For my interview this week, I was sent a list of things to prep. One of them was sorting algorithms.

The best way for me to remember and understand them is to code them, and I decided to go through the list on Wikipedia and code them in Java – even the recursive ones. I think recursively much better in Haskell but interviewers aren’t always cool when you ask to solve the problem in a non-standard language (I lucked out last time).

Because I was writing a lot of similar code, I created an interface first, so that I could write parametrized test cases. These methods should really be static, but I compromised on that in order to make my testing easier.

 public interface Sort {
     public abstract void sort(int[] array);
 }

This was pretty easy, and allowed me to write a parametrized test case that would run all my tests on anything implementing Sort. So I had some code that looked like this:

 private Sort sort;

 public TestSort(Sort sort) {
     this.sort = sort;
 }

 @Parameters
 public static Collection regExValues() {
     return Arrays.asList(new Object[][] {
         { new BubbleSort() },
         { new InsertionSort() },
         { new ShellSort() },
         { new MergeSort() },
         { new QuickSort() },
         { new CountingSort() } });
 }

And as I created each new class I just added it to my list of parameters, and all my tests (labeled @Test) would be run on them as well.
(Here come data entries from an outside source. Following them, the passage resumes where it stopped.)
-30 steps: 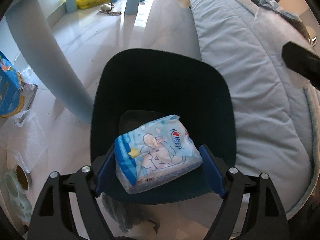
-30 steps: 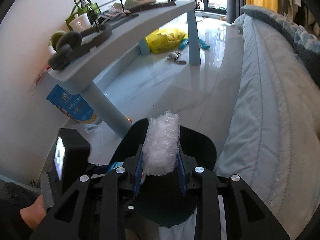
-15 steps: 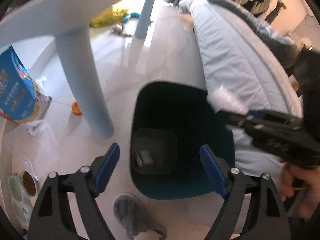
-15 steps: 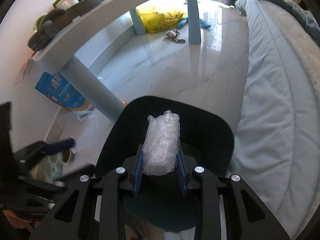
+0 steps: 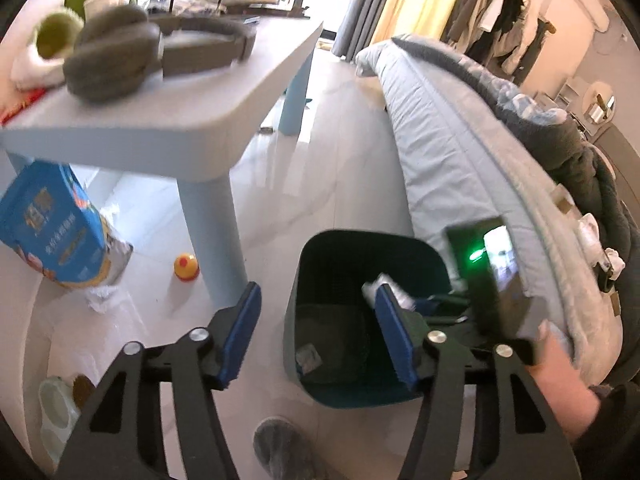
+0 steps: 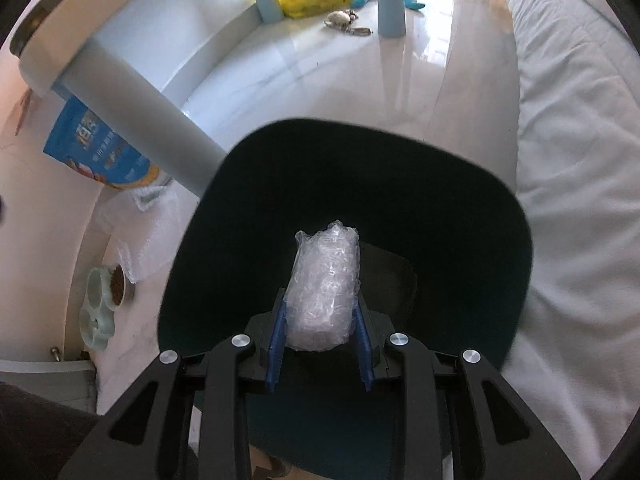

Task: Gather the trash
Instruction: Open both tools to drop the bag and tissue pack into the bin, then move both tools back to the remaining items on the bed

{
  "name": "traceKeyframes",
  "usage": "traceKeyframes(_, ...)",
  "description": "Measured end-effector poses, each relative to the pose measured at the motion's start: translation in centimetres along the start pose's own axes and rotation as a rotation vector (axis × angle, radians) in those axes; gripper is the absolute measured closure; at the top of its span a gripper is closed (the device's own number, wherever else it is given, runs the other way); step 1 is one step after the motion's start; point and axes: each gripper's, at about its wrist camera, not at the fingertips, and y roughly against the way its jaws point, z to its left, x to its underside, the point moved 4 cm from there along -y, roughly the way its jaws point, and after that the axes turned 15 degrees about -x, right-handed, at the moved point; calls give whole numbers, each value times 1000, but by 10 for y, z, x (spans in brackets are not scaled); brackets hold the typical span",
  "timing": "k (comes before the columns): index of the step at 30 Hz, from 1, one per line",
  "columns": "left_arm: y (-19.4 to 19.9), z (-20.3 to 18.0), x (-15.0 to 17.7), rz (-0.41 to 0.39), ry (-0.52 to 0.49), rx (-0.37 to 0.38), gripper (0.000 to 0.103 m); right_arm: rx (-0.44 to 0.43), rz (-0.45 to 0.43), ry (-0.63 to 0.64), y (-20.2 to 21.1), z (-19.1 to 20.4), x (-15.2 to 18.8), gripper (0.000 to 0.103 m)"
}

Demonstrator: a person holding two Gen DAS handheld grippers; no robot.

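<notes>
A: Two grippers, and only one has a load. The right gripper [image 6: 320, 330] is clamped on a wad of bubble wrap [image 6: 325, 292], blue pads pressed against both its sides, directly above the open mouth of the dark teal bin [image 6: 516, 256].

B: And the left gripper [image 5: 316, 332]?

A: Spread wide with nothing between its fingers, hanging above the floor at the bin's [image 5: 292, 320] near left edge. Low in the bin lies a small packet [image 5: 308, 358]. Over the bin's right side the other gripper [image 5: 436, 304] shows, bubble wrap [image 5: 380, 280] poking out of it.

B: Beyond that?

A: Left of the bin stands the pale blue table's leg [image 5: 214, 236], with a small yellow toy [image 5: 186, 267] and a blue bag [image 5: 52, 228] beside it. The light blue bed [image 5: 460, 152] runs along the bin's right. Headphones [image 5: 152, 48] lie on the tabletop.
</notes>
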Motion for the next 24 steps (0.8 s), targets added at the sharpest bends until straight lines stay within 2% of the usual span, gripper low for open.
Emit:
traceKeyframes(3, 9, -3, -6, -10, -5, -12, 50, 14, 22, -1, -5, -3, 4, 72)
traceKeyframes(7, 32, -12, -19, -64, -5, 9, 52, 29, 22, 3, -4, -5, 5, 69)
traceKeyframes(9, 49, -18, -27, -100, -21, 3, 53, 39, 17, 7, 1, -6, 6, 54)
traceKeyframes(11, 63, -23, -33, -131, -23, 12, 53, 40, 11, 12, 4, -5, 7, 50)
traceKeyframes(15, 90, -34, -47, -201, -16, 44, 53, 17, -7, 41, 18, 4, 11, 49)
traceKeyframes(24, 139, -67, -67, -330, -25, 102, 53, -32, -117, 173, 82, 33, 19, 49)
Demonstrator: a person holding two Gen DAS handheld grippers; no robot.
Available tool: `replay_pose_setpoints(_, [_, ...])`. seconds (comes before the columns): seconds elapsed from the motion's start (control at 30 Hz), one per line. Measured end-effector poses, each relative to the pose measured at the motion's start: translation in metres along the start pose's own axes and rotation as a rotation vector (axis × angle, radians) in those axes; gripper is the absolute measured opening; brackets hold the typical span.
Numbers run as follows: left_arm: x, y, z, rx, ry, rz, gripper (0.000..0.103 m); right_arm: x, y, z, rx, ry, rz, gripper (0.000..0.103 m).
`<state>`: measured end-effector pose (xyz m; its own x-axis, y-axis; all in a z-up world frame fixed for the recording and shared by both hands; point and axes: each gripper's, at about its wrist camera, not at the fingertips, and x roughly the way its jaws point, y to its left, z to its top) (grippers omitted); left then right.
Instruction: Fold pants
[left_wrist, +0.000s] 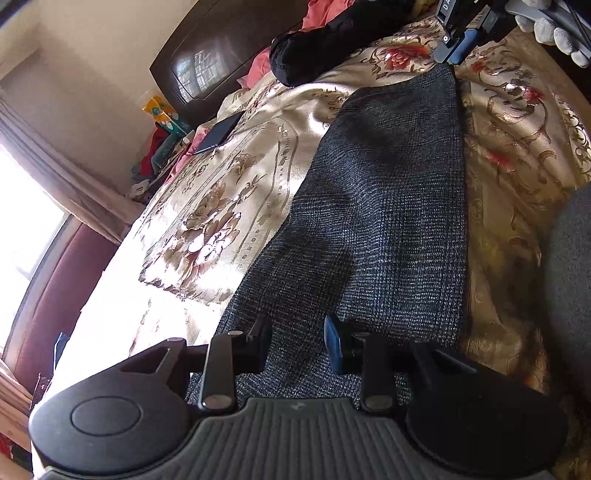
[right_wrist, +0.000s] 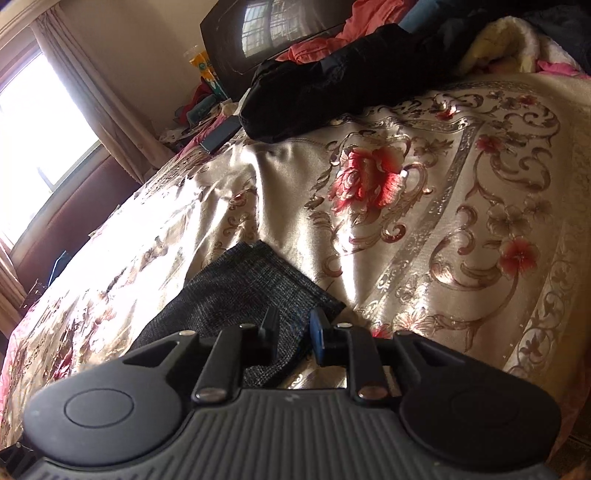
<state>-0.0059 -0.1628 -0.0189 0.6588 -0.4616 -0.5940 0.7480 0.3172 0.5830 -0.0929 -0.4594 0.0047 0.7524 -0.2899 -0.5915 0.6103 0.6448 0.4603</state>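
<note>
Dark grey tweed pants lie flat in a long strip on the floral bedspread. My left gripper sits over their near end, jaws apart, with flat cloth running under the gap. At the far end my right gripper shows its blue pad beside a white-gloved hand. In the right wrist view the pants' corner lies between the fingers of my right gripper. A small gap stays at the blue pad, so it stands open.
A black garment and pink clothes lie near the dark headboard. A dark phone rests by the bed's left edge. A grey rounded object stands at the right. Bright window and curtain at the left.
</note>
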Motion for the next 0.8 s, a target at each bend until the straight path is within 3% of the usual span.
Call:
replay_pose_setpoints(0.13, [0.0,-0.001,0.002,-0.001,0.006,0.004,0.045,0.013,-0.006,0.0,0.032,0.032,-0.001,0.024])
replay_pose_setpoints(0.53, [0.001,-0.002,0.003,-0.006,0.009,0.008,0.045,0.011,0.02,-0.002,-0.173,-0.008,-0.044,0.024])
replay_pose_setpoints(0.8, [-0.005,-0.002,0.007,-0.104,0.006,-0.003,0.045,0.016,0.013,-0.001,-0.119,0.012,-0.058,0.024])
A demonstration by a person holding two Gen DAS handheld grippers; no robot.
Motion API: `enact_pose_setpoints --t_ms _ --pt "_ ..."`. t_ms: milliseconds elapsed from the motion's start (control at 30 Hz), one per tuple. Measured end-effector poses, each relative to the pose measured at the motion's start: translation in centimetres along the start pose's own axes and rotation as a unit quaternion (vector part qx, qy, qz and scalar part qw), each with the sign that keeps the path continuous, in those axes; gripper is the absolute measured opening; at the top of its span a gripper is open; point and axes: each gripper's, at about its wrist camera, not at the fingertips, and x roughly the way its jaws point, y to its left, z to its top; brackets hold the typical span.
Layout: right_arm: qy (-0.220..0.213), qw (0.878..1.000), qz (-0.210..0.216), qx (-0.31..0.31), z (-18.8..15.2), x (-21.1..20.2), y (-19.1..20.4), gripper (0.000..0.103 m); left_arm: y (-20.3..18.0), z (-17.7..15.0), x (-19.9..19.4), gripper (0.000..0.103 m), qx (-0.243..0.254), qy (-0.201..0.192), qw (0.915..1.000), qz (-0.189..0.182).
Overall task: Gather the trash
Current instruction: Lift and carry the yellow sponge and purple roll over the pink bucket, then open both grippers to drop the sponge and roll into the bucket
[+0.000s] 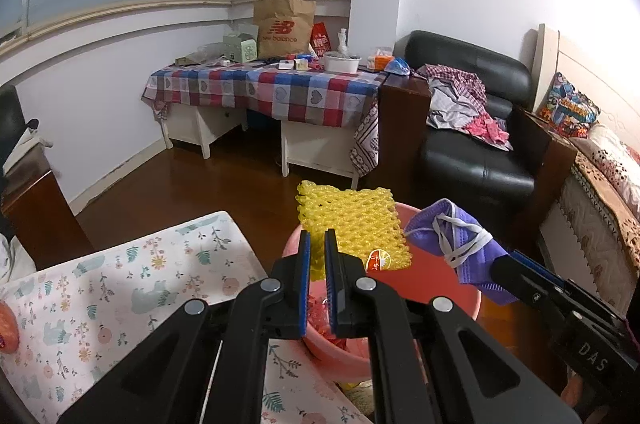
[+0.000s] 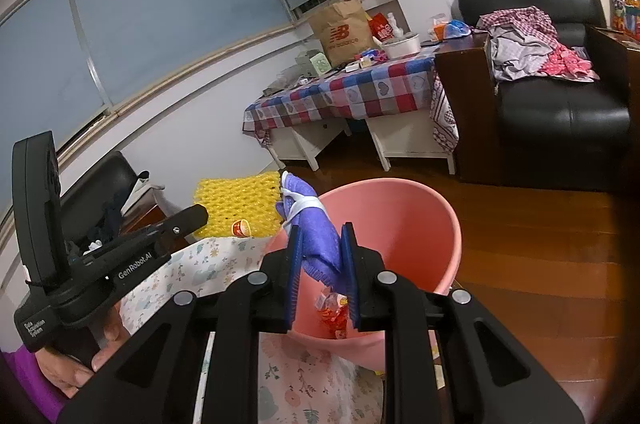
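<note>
The left gripper (image 1: 318,244) fingers are pinching the yellow foam net (image 1: 352,224) and the right gripper (image 2: 322,244) fingers are clamping the purple mask (image 2: 316,224), both hanging over the pink bin (image 2: 420,224) beside the surface (image 1: 120,284), evidently positioned for dropping.

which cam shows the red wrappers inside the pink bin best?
Right wrist. It looks down into the pink bin, so the red wrappers at the bottom show between the fingers of the right gripper. In the left wrist view only red patches appear behind the left gripper, under the yellow foam net.
</note>
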Motion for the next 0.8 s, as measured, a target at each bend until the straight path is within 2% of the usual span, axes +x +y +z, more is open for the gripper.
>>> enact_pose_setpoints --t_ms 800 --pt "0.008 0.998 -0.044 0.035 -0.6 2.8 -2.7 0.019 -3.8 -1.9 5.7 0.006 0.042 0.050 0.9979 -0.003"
My tests were pretty repetitive and probably could have been parametrized as well, but because I was testing all these different classes I opted for slightly more code in the tests. (Full test code below)

This approach really reduced my coding time, because once I’d set up the interface and the tests I could get a new class working very easily without using cut and paste. I also determined what I wanted to test: null, empty, one element, two elements sorted, two elements unsorted, odd number of elements, even number of elements, and longer with duplicates. When I added an extra test case part way through, it applied to all my previous classes. Determining the tests in advance was more effective than ad-hoc testing, for example, the odd number of elements test was helpful in catching an off-by-one bug.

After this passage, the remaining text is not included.